Bupati Manggarai Timur Agas Andreas mengatakan itu dalam sambutan Hardiknas di Lapangan SDl Watu Paci, Selasa (2/5/2023)
Hadir pada Apel Hardiknas Wakil Ketua DPRD Manggarai Timur, anggota DPRD Matim Dapil Lamba Leda Selatan, Ketua PKK Ny.
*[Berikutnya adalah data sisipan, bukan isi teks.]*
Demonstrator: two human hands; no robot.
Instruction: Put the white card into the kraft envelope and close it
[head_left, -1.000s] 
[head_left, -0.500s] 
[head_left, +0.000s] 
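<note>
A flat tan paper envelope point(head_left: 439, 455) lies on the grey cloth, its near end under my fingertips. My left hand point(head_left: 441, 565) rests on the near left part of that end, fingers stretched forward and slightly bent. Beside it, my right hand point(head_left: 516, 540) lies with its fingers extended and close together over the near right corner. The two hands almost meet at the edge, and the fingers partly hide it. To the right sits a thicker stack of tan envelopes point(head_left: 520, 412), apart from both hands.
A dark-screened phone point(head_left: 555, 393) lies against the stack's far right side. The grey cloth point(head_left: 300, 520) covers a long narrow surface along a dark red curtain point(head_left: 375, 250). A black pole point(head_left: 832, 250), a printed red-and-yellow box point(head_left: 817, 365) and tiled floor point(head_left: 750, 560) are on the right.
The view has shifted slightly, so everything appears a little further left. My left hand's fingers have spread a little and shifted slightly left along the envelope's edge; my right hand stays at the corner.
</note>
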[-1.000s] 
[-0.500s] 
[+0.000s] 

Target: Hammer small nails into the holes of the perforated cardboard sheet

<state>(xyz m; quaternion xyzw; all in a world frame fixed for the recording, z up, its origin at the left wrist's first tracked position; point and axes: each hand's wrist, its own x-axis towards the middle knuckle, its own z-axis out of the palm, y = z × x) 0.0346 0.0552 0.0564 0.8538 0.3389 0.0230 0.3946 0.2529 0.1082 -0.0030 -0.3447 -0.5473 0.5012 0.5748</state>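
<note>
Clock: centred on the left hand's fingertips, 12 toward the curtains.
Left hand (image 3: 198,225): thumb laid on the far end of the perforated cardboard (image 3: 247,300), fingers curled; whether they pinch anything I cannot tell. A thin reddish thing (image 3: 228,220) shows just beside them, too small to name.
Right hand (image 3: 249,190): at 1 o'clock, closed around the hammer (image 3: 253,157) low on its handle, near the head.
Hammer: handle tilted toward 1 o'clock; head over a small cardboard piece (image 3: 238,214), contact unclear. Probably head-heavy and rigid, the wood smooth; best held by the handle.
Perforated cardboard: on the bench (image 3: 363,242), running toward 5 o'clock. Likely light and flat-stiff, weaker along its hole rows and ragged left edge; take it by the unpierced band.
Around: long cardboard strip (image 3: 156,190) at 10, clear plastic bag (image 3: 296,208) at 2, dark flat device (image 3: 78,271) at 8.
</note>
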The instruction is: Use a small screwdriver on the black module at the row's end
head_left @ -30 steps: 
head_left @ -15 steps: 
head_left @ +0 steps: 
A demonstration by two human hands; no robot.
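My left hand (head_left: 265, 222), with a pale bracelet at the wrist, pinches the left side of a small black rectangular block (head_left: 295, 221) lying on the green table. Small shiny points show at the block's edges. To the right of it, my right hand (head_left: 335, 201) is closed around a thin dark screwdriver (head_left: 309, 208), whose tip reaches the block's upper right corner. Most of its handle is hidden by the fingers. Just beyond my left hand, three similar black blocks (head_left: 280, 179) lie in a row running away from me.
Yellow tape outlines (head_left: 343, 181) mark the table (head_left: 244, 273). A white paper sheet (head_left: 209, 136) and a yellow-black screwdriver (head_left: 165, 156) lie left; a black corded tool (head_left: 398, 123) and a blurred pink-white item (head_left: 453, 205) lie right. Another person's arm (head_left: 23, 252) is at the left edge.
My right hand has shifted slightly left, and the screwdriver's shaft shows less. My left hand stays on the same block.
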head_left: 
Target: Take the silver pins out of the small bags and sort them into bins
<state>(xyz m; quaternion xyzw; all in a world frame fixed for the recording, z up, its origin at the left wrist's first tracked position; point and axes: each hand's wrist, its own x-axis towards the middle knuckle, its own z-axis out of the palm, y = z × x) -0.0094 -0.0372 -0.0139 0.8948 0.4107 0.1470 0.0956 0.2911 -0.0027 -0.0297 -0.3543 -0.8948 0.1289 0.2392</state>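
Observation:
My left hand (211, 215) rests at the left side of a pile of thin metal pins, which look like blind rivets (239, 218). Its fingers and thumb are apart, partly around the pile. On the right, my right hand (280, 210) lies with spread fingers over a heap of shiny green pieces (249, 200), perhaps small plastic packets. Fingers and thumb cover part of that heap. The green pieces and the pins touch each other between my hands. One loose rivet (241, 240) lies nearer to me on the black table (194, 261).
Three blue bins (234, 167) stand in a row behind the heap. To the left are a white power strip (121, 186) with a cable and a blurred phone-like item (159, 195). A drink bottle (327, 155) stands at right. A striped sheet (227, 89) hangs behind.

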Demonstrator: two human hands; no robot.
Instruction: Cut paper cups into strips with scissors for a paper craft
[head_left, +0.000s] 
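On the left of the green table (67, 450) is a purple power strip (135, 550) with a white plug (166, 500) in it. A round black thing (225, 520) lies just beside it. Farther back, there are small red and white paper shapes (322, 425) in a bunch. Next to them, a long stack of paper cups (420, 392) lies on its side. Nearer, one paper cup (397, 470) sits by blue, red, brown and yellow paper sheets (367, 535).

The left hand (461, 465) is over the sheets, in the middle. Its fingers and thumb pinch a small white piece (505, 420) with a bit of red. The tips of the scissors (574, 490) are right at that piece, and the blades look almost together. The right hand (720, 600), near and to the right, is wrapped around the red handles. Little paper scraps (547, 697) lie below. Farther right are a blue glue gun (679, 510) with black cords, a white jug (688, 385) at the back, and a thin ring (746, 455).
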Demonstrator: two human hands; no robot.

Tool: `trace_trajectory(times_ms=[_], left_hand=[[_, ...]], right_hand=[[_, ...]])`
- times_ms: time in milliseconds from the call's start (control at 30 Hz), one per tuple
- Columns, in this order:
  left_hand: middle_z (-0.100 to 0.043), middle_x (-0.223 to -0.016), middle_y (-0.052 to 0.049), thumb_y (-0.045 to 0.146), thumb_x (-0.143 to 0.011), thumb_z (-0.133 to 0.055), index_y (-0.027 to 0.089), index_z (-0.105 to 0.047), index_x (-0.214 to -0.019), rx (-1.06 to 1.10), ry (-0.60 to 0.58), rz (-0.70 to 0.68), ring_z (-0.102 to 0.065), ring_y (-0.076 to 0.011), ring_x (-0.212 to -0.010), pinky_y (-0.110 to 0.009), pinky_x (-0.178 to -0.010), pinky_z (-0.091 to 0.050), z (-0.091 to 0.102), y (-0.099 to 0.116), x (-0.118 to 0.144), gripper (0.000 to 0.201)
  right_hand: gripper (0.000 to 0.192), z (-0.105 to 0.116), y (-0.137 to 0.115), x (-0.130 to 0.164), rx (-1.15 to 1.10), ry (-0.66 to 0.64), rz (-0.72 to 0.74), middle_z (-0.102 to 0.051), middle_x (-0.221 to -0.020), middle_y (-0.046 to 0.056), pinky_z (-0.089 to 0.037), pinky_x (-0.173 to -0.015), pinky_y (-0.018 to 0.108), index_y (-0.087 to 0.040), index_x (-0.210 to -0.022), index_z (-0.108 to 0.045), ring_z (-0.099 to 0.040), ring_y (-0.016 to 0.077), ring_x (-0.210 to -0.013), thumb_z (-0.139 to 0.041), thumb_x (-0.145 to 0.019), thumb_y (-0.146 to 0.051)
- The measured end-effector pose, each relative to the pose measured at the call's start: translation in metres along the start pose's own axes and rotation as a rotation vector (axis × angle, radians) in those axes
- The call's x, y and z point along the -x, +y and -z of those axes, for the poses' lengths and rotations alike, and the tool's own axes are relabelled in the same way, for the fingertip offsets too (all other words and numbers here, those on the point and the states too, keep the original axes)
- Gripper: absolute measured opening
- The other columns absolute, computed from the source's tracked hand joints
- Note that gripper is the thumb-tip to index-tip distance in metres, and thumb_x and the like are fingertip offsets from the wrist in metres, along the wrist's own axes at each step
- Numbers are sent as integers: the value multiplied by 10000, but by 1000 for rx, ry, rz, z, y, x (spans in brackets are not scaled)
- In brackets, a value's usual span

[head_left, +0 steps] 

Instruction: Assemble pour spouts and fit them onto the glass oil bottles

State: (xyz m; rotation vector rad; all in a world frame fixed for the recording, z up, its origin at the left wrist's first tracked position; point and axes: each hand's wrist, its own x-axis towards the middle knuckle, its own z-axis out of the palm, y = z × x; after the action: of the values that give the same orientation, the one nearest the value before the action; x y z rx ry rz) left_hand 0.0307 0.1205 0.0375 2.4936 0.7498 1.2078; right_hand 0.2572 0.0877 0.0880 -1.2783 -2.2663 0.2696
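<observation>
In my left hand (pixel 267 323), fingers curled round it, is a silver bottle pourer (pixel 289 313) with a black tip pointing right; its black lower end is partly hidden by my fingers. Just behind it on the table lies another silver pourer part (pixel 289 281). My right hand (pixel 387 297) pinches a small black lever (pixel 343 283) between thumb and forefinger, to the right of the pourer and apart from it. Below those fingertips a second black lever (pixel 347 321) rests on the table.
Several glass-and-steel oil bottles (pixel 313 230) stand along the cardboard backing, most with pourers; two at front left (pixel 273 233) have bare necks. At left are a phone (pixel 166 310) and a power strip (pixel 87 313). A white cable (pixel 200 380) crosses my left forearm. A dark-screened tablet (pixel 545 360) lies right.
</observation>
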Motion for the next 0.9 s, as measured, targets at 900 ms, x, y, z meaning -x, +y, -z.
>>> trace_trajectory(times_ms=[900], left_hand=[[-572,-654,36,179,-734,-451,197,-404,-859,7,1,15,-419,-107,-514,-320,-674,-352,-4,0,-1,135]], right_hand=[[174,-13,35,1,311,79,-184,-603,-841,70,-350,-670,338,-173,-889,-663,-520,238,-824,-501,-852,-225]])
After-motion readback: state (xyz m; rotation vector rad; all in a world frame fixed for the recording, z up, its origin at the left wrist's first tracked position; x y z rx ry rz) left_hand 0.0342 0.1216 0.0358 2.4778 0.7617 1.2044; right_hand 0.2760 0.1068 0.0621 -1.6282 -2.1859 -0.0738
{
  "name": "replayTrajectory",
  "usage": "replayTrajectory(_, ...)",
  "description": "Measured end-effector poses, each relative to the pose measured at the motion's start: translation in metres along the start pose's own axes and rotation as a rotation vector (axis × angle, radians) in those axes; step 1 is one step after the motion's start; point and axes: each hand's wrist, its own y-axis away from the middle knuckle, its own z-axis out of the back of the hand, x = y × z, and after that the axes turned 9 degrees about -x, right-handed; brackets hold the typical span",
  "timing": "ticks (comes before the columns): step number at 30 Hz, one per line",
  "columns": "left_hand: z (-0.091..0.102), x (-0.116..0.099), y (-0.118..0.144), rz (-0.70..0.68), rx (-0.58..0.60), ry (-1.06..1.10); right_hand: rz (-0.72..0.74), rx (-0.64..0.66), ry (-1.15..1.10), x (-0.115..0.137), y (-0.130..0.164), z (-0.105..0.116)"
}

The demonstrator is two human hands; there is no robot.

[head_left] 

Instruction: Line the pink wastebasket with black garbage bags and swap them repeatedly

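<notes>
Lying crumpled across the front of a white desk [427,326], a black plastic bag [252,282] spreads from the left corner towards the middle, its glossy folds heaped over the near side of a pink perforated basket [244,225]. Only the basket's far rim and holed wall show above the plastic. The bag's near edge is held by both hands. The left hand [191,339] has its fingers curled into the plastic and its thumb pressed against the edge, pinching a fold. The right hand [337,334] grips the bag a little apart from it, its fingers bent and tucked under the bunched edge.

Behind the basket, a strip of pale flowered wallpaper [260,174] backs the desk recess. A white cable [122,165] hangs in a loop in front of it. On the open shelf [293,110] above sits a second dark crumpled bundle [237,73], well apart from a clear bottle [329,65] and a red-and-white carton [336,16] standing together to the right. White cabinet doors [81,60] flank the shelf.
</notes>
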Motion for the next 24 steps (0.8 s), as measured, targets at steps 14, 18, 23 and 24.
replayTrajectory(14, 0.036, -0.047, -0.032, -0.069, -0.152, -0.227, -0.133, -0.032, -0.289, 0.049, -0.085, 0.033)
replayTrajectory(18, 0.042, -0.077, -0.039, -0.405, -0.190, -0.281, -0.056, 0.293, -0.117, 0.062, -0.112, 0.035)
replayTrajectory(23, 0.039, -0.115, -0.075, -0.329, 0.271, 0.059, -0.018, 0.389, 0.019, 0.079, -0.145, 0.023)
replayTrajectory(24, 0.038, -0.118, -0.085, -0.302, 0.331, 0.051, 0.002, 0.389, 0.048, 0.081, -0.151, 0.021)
Theresia Wisang Agas, Camat Lamba Leda Selatan, Kepala Desa se Kecamatan Lamba Leda Selatan, para kepala sekolah dan Guru se Kecamatan Lamba Leda Selatan, utusan para siswa dari tingkat Paud, SD, SMP, SMA, tokoh pendidikan, tokoh masyarakat, toko umat serta masyarakat desa Lenang.
Bupati Agas mengatakan, Raport Pendidikan ini menjadi instrument untuk mengidentifikasi tantangan pendidikan di setiap satuan pendidikan dan menjadi bahan untuk refleksi, sehingga tiap satuan pendidikan bisa menyusun rencana perbaikan pendidikan secara lebih tepat dan berbasis data.
Semua stakeholder kiranya merefleksikan peran dan tanggungjawabnya masing-masing dengan tepat untuk meminimalisir kekurangan dan ketimpangan yang muncul dalam raport pendidikan tersebut.
Pemerintah Kabupaten Manggarai Timur melalui Dinas Pendidikan, Pemuda dan Olahraga hendaknya menggunakan data raport pendidikan ini sebagai indikator kinerja pemerintah daerah di bidang pendidikan.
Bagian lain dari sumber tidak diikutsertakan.